Harris Poll shows drops in several driver distractions, including texting

(July 18, 2013) NEW YORK — Driver distraction is a factor in many of the accidents that occur on American roadways every day; in fact, the National Highway Traffic Safety Administration (NHTSA) cited it as a contributing factor in 11% of fatal auto accidents and 17% of "injury crashes" in 2011. 

But the state of American road safety may be showing some improvement, as instances of drivers engaging in key distractions behind the wheel appear to be declining.

The percentage of auto consumers reporting one or more distracted driving experiences in the average month (four-week period) declined slightly, from 84% in 2012 to 82% in 2013.  Furthermore, many technology-related driver distractions are showing decreases as well, with the percentage of auto consumers making a phone call (53% in 2012, 47% in 2013), receiving a phone call (59% in 2012, 53% in 2013), and reading a text message (25% in 2012, 23% in 2012) while driving in an average month all show significant drops.

These are among the findings of the 2013 Harris Poll AutoTECHCAST study, conducted online by Harris Interactive from April 4 to May 9, 2013, among 13,718 U.S. drivers ages 18+ who meet specific criteria, including owning a 2008 to 2013 model year vehicle and anticipating being at least 50% involved in the decision to purchase or lease their next household vehicle.

Cell phone use and texting are two of the most common driving distractions, and have been the focus of many new laws and educational campaigns at the state and local levels. 

This attention on distracted driving may be having a positive effect, as the study not only shows a decline in the overall percentage of auto consumers engaging in tech-related distractions, but also a decline in the average number of times they engage in each one over a four week period.  Significant declines are seen for making (5.4 in 2012, 4.5 in 2013) and receiving (5.5 in 2012, 4.6 in 2013) phone calls, as well as reading emails (1.9 in 2012, 1.4 in 2013).  The total number, on average, of distracted driving acts in a four week period declined from 36.5 in 2012 to 33.8 in 2013.

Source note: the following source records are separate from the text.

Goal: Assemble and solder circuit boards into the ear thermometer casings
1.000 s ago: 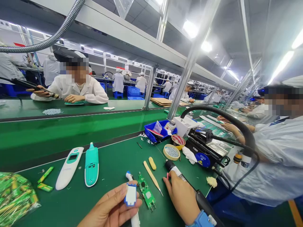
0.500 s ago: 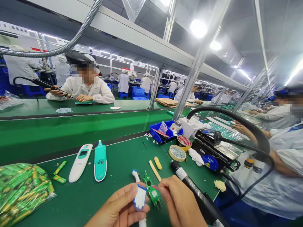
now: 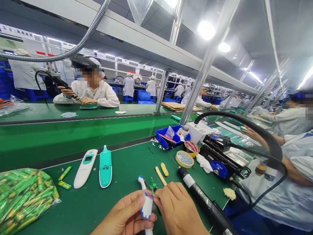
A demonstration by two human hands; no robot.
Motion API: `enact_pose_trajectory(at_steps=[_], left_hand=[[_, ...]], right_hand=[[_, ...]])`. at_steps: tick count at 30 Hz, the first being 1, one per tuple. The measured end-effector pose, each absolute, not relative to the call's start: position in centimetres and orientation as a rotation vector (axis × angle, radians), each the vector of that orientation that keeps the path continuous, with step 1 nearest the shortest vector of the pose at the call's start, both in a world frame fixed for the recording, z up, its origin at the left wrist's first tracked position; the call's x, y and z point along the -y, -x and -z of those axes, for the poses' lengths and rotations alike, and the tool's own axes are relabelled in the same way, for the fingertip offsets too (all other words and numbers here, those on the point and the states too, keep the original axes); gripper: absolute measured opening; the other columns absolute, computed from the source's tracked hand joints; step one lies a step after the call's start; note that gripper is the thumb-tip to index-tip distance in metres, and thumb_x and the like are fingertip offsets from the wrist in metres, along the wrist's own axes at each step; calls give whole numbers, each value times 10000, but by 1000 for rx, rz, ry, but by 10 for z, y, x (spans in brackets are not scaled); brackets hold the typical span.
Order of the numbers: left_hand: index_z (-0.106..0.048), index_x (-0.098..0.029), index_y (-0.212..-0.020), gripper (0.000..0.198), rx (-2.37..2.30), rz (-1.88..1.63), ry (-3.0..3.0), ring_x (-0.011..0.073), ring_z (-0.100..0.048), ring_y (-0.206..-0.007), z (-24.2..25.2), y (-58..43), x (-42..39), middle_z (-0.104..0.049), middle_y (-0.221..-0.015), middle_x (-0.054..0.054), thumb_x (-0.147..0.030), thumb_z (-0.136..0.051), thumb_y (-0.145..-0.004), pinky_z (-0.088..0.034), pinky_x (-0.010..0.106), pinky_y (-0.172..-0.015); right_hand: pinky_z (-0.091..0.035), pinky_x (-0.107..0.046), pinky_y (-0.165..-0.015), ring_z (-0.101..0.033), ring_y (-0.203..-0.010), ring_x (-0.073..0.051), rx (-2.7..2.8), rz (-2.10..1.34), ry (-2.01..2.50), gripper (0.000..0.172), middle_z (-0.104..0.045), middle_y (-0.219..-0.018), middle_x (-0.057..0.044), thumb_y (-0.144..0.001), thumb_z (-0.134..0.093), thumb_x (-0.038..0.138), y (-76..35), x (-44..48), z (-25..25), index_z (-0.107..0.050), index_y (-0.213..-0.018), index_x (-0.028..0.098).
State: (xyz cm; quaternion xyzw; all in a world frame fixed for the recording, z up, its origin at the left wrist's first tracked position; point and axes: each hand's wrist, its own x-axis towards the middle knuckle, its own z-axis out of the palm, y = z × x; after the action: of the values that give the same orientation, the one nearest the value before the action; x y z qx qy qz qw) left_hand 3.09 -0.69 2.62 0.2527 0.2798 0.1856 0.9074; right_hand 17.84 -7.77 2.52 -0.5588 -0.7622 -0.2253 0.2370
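My left hand (image 3: 132, 212) is closed on a white plastic part with blue edges (image 3: 147, 207), its flat face turned up. My right hand (image 3: 179, 207) is pinched at the part's upper right edge, where a thin reddish wire (image 3: 150, 196) runs to the fingertips. Just behind these fingers lies a green circuit board (image 3: 153, 185), largely covered by the hand. A white handle-like piece with a blue tip (image 3: 141, 181) rests beyond the left fingers; its lower end shows below them.
A white thermometer (image 3: 85, 169) and a teal-and-white housing (image 3: 105, 168) lie to the left, near a bag of green-yellow batteries (image 3: 26, 199). On the right are a black electric screwdriver (image 3: 200, 195), a screw-filled tape ring (image 3: 184, 159) and a blue bin (image 3: 162, 138). Co-workers sit opposite and at right.
My right hand has moved left from over the circuit board to the edge of the white part, bringing the wire there. The board is now more covered.
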Motion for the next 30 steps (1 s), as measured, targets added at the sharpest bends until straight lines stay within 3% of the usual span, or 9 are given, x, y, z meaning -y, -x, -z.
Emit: enact_pose_trajectory(at_steps=[5, 10, 13, 16, 22, 24, 28, 30], left_hand=[[-694, -111, -870, 231, -551, -364, -523, 161, -637, -710, -25, -30, 7, -675, -768, 75, -254, -722, -690, -518, 248, -689], [-700, -94, -857, 255, -500, -359, -535, 141, -630, -665, -26, -30, 6, -678, -799, 80, -260, -741, -668, -519, 232, -678], [-701, -88, -857, 248, -484, -337, -552, 135, -629, -651, -27, -29, 6, -678, -809, 86, -261, -731, -681, -521, 235, -692], [-700, -83, -864, 237, -493, -336, -543, 150, -637, -674, -27, -27, 5, -676, -779, 84, -255, -715, -702, -522, 260, -730], [-662, -80, -999, 240, -543, -468, -530, 219, -637, -877, -26, -22, -10, -681, -918, 119, -185, -621, -787, -499, 334, -860], [-654, -62, -1007, 232, -570, -517, -533, 230, -631, -907, -25, -21, -17, -678, -938, 133, -162, -586, -809, -490, 349, -888], [-658, -60, -982, 200, -651, -624, -541, 228, -637, -910, -21, -22, -27, -677, -960, 139, -107, -547, -822, -510, 340, -878], [-667, -74, -947, 184, -680, -681, -553, 226, -638, -911, -19, -22, -32, -676, -976, 125, -89, -528, -828, -521, 335, -867]], right_hand=[[-308, -321, -526, -421, -562, -175, 2011, 575, 1477, 293, -516, -641, -29, -895, -270, 53, -174, 73, -20, -493, -733, 153], [-401, -280, -633, -511, -728, -171, 1733, -123, 1477, 121, -546, -798, -16, -927, -364, 202, -173, 78, -12, -484, -914, 197], [-429, -264, -663, -531, -736, -156, 1505, -540, 1405, 147, -544, -814, -11, -929, -377, 310, -171, 79, -9, -481, -937, 206], [-435, -260, -663, -538, -718, -156, 1349, -705, 1379, 214, -549, -776, 0, -917, -405, 404, -173, 81, -10, -493, -962, 214], [-440, -248, -593, -546, -679, -162, 1306, -411, 1662, 193, -563, -753, 0, -885, -443, 375, -195, 91, 2, -526, -946, 212], [-445, -271, -565, -551, -663, -181, 1439, -263, 1832, 184, -562, -759, -5, -805, -559, 319, -198, 94, 14, -538, -952, 210], [-461, -340, -552, -560, -663, -240, 1614, 103, 2051, 346, -539, -729, -16, -588, -751, 242, -197, 95, 37, -537, -856, 195], [-460, -332, -523, -559, -641, -231, 1670, 160, 2071, 272, -529, -707, -11, -648, -724, 263, -196, 94, 42, -520, -818, 204]])
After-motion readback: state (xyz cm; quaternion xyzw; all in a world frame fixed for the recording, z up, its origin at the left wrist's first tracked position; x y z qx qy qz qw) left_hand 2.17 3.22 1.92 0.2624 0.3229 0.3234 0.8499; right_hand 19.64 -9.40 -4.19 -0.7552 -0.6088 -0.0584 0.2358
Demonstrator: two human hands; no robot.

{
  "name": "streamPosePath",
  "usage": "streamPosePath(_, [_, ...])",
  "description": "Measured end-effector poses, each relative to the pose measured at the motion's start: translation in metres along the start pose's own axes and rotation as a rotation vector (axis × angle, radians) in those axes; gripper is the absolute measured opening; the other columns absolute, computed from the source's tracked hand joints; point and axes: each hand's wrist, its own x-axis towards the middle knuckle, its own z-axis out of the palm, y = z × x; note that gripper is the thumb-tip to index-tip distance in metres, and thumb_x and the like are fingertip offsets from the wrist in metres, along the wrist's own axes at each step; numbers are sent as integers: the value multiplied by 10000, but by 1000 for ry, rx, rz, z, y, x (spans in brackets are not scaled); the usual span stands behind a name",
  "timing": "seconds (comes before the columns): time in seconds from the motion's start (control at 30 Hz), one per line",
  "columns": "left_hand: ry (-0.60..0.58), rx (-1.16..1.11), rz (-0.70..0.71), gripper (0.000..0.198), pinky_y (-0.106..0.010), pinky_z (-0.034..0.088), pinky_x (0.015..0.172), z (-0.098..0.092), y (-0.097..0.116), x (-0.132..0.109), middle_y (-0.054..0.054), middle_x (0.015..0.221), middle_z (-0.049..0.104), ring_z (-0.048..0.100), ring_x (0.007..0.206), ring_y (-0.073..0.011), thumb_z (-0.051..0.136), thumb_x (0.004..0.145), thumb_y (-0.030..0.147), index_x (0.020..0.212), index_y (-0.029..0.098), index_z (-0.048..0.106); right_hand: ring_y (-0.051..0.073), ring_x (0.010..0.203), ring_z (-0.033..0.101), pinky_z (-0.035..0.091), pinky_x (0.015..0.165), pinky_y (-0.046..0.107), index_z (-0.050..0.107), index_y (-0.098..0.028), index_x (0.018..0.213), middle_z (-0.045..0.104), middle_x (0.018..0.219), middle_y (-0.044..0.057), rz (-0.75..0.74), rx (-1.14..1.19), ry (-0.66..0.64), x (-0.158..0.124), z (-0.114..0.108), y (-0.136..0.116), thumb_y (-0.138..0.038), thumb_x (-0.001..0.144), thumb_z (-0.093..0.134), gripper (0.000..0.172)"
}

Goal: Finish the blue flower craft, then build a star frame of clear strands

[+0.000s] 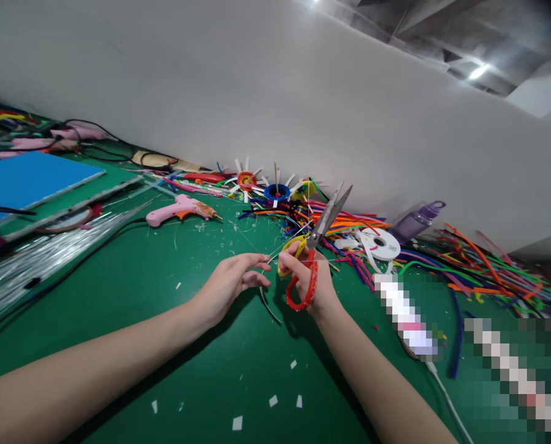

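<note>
The right hand (325,293) grips the scissors (319,234), red and yellow handles around its fingers, blades slightly parted and angled up over the table (192,370). Just beside it, the left hand (229,280) curls near a thin pale strip (269,308); whether it pinches this I cannot tell. White scraps (237,423) lie nearer the wearer. Beyond the blades, colourful stems (358,221) crowd the wall (238,80), with a white spool (393,242) and purple bottle (414,223) rightward; leftward lies a pink glue gun (178,211), its cord (71,265) trailing.
</note>
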Motion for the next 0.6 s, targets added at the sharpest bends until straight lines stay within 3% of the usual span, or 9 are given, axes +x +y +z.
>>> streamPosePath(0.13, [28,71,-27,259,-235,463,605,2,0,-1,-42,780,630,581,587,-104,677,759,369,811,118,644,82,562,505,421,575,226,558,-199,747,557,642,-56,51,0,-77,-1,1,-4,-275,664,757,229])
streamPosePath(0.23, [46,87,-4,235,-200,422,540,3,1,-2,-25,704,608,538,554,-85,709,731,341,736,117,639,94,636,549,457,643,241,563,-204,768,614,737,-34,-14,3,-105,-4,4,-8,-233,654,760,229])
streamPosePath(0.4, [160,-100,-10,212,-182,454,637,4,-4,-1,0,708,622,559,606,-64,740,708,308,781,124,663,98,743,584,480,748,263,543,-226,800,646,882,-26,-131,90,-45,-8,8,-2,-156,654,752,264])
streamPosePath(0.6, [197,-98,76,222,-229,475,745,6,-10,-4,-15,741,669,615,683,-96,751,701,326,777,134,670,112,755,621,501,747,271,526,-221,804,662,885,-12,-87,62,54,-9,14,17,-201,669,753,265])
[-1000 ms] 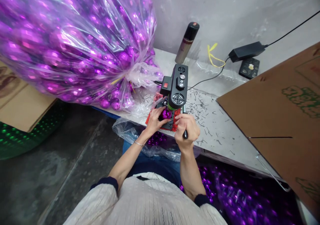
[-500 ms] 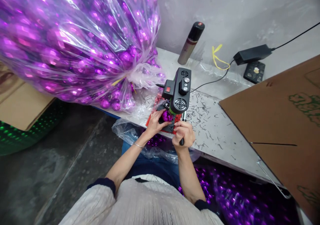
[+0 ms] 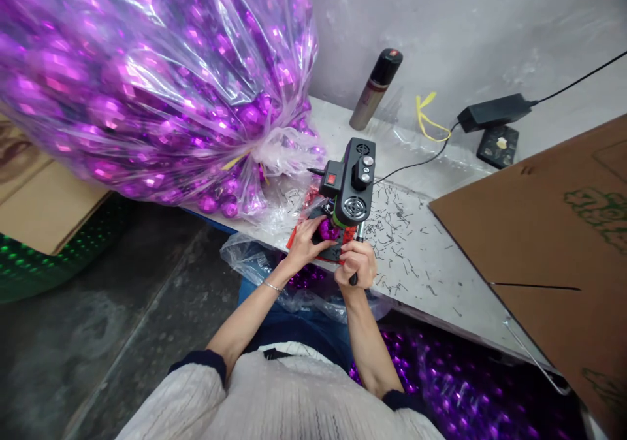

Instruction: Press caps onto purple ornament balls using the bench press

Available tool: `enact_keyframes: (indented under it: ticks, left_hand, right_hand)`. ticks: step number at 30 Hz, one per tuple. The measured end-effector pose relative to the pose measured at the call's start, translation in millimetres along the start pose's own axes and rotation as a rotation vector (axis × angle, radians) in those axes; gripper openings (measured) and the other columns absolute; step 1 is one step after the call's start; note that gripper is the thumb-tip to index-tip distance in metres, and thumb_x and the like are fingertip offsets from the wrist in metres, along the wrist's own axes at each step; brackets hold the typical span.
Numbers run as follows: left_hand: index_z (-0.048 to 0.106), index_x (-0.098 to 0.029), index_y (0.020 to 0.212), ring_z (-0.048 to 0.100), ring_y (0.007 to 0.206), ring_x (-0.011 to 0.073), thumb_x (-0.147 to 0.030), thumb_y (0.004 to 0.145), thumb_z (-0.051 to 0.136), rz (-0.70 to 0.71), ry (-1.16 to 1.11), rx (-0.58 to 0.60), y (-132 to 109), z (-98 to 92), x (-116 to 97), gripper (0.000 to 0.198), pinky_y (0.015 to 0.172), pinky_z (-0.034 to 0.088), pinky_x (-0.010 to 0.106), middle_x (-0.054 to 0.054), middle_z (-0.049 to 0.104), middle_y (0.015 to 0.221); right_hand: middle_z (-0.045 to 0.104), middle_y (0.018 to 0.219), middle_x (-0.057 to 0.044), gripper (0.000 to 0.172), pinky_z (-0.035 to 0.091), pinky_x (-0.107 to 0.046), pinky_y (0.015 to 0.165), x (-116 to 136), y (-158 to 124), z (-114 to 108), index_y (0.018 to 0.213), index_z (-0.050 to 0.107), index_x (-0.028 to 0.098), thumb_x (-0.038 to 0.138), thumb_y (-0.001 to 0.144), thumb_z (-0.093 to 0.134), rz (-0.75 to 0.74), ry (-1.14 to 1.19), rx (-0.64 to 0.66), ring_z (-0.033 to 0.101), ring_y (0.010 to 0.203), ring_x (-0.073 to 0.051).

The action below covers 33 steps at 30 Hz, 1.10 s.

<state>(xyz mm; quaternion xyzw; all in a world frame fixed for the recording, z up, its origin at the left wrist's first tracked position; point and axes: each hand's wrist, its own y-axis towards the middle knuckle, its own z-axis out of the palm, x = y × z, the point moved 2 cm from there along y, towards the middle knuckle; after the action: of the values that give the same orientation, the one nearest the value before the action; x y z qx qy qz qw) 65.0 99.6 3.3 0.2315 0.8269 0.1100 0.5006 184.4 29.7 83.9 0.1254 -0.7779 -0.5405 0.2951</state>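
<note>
A small black bench drill press (image 3: 356,182) with a red switch stands on the table. Under its head sits a shiny purple ball ornament (image 3: 328,229), partly covered by the machine. My left hand (image 3: 304,244) curls its thumb and fingers around the ball, holding it on the dark base plate (image 3: 330,252). My right hand (image 3: 356,263) is wrapped around the black-tipped lever handle (image 3: 353,279) at the machine's right side. Whatever touches the top of the ball is hidden beneath the head.
A large clear bag of purple balls (image 3: 196,100) fills the left. Dark curly shavings (image 3: 399,231) litter the table. Behind stand a spray can (image 3: 376,89) and a black power adapter (image 3: 494,112). A cardboard box (image 3: 539,231) is at right; more purple balls (image 3: 441,381) lie below.
My right hand and the lever have shifted slightly left and toward me. My left hand stays on the ball. The whole view has moved a little.
</note>
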Motion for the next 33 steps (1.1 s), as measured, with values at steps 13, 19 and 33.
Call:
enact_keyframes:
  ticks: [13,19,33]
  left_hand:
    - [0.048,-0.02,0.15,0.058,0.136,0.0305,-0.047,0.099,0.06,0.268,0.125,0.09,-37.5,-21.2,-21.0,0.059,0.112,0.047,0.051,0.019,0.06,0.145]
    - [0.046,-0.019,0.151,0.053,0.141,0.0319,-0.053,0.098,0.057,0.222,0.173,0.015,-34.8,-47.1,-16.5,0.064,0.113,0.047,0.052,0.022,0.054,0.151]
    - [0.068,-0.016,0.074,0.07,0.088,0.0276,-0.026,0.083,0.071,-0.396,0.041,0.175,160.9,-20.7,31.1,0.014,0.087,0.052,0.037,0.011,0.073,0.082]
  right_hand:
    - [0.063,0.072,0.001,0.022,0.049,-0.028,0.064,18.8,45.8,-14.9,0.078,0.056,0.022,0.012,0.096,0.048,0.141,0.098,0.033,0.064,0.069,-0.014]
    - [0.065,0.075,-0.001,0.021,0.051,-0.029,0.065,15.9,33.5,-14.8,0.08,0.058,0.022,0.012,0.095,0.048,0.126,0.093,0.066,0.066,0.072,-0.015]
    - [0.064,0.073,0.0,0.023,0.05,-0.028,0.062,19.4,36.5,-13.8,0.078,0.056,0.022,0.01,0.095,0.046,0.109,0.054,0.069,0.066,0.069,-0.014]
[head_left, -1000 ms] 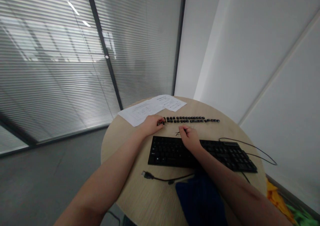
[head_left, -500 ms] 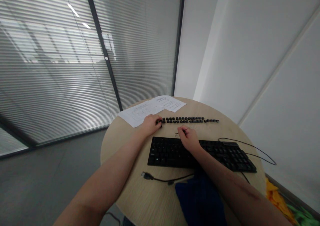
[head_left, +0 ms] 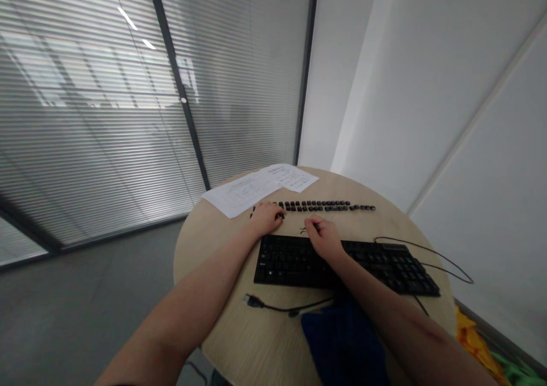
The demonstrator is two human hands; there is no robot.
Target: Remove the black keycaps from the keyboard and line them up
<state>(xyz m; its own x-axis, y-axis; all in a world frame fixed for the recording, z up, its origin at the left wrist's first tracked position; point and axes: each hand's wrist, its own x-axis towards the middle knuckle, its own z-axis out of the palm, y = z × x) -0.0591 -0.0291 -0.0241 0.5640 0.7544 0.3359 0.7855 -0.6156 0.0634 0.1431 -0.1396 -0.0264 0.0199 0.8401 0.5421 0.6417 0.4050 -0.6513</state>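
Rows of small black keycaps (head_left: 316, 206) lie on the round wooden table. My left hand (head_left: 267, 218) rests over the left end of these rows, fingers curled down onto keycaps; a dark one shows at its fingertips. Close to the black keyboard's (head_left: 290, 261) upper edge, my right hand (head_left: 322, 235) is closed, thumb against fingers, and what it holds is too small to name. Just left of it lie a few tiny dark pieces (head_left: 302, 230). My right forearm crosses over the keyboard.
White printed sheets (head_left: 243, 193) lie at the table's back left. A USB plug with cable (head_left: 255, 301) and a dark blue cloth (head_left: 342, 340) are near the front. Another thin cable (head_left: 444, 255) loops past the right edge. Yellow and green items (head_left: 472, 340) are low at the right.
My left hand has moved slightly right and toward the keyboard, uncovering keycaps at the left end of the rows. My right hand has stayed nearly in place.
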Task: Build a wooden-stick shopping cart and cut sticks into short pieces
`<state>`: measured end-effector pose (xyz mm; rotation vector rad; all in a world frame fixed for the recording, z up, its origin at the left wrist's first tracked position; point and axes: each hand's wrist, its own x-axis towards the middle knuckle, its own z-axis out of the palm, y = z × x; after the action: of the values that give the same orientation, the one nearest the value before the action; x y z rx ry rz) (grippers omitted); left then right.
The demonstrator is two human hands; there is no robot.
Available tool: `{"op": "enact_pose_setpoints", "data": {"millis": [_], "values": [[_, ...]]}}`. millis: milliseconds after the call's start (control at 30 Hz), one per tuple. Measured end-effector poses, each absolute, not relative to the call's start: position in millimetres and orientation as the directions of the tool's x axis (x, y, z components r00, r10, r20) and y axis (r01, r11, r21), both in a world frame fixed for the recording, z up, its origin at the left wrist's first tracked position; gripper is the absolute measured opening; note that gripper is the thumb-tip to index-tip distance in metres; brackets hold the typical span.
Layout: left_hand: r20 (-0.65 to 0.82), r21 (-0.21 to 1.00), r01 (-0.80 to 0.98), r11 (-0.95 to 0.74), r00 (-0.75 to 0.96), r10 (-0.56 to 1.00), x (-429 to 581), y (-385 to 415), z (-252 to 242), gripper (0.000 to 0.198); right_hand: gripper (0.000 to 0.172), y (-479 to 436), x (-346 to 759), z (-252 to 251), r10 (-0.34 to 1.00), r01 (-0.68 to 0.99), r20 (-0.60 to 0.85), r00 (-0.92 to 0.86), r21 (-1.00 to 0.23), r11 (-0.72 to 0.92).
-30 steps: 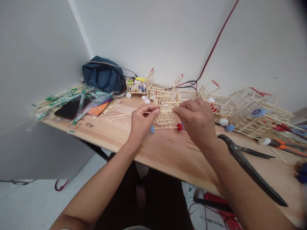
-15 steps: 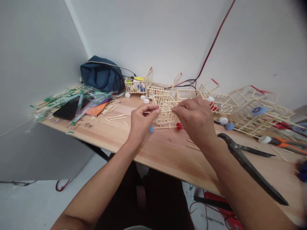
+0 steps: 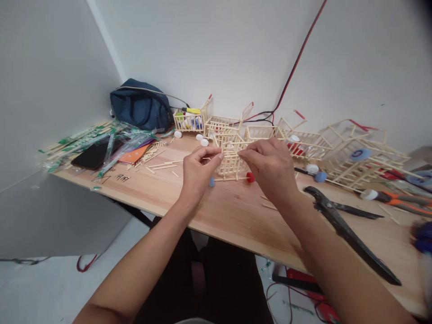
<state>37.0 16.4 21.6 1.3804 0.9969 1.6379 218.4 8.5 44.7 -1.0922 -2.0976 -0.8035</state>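
A small cart built of pale wooden sticks (image 3: 230, 158) stands on the wooden table (image 3: 236, 216), with a red cap wheel (image 3: 250, 177) and a blue cap wheel (image 3: 212, 182) on its axle. My left hand (image 3: 197, 172) pinches the cart's near top rail from the left, fingers closed. Fingers closed as well, my right hand (image 3: 270, 168) pinches the same rail from the right. The cart's lower right side is hidden behind my right hand.
Several more stick carts (image 3: 303, 144) line the wall. A blue bag (image 3: 141, 108), a black phone (image 3: 92, 154), wrapped chopsticks (image 3: 87, 141) and loose sticks (image 3: 162, 164) lie at the left. Black shears (image 3: 344, 229) and orange-handled pliers (image 3: 401, 200) lie at the right. A red cable (image 3: 293, 72) runs up the wall.
Both hands keep pinching the cart's top rail with only a slight shift. The view has drifted a little, so everything sits a bit higher and further left.
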Motion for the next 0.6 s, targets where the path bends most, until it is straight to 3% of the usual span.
{"op": "enact_pose_setpoints", "data": {"millis": [267, 600], "values": [[0.385, 0.915, -0.072, -0.396, -0.13, 0.914, 37.7, 16.5, 21.1, 0.012, 0.019, 9.8, 218.4, 41.9, 0.455, 0.846, 0.777, -0.435, 0.18, 0.502], [0.401, 0.91, -0.042, -0.412, -0.153, 0.903, 38.3, 17.6, 20.7, 0.011, 0.02, 11.7, 211.3, 37.6, 0.476, 0.816, 0.794, -0.379, 0.043, 0.577]]}}
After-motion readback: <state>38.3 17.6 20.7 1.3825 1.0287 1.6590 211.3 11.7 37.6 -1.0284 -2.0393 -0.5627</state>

The study specifically reveals reduced emailing and texting while driving by younger auto consumers (ages 18-34), who show significant drops in the average number of text messages sent per 4 week period (3.7 in 2012, 2.9 in 2013), reading text messages (7.4 in 2012, 5.2 in 2013), sending emails (1.9 in 2012, 1.2 in 2013) and reading emails (3.3 in 2012, 1.7 in 2013).

A 2012 NHTSA study echoes these findings, showing some distraction declines and pointing to education and laws as contributing factors.  Mike Chadsey, vice president, Automotive Solutions Consultant, Harris Interactive, cautions that "While both the NHTSA report and the AutoTECHCAST study show declines in some distracted driving activities, there remains a long road ahead in the race to get distracted driving under control.  However, it seems that the message is starting to get through to consumers, as fewer are reporting engaging in distracted driving activities," said Chadsey.

In addition to some encouraging shifts in driver distraction levels, consumers are also looking for added safety in their vehicles.  The AutoTECHCAST study assessed various technologies to determine which are most preferred in a consumer's next vehicle, with increases seen in consideration for many such features over the past few years. Safety related technology preferences – determined by giving consumers a hypothetical budget and allowing them to determine which features they would find worth the investment – showing significant growth from 2012 to 2013 include:

    Back-Up Camera (38% 2012, 47% 2013)
    Adaptive Headlamps (31% 2012, 37% 2013)
    Blind Spot Warning (29% 2012, 36% 2013)
    Emergency Front Collision Warning (25% 2012, 29% 2013)
    Surround View System (18% 2012, 28% 2013)
    Driver Monitoring System (20% 2012, 25% 2013)
    Lane Keep Assist (19% 2012, 24% 2013)
    Pedestrian Sensing and Protection System (15% 2012, 22% 2013)
    Vehicle-to-Vehicle Communication (12% 2012, 18% 2013)
    Cell Phone Blocker (11% 2012, 14% 2013)
    Teen Driver Key (10% 2012, 14% 2013)

While price/cost appears to be the top priority when auto consumers make decisions about their next vehicle (out of a provided list of 24 factors), the study finds that "Safety features" rank as the seventh most important vehicle characteristic; women (17%, vs. 11% among men) and those ages 18 to 34 (19%, vs. 12% among those ages 35 and older) appear significantly more likely than their counterparts to look for them, with safety features ranking fifth most important for both of these groups.

"We've been seeing preference for safety features increasing over the past few years," explains Chadsey, "and this could be great news for all drivers, as vehicles with more safety features become more common on the road."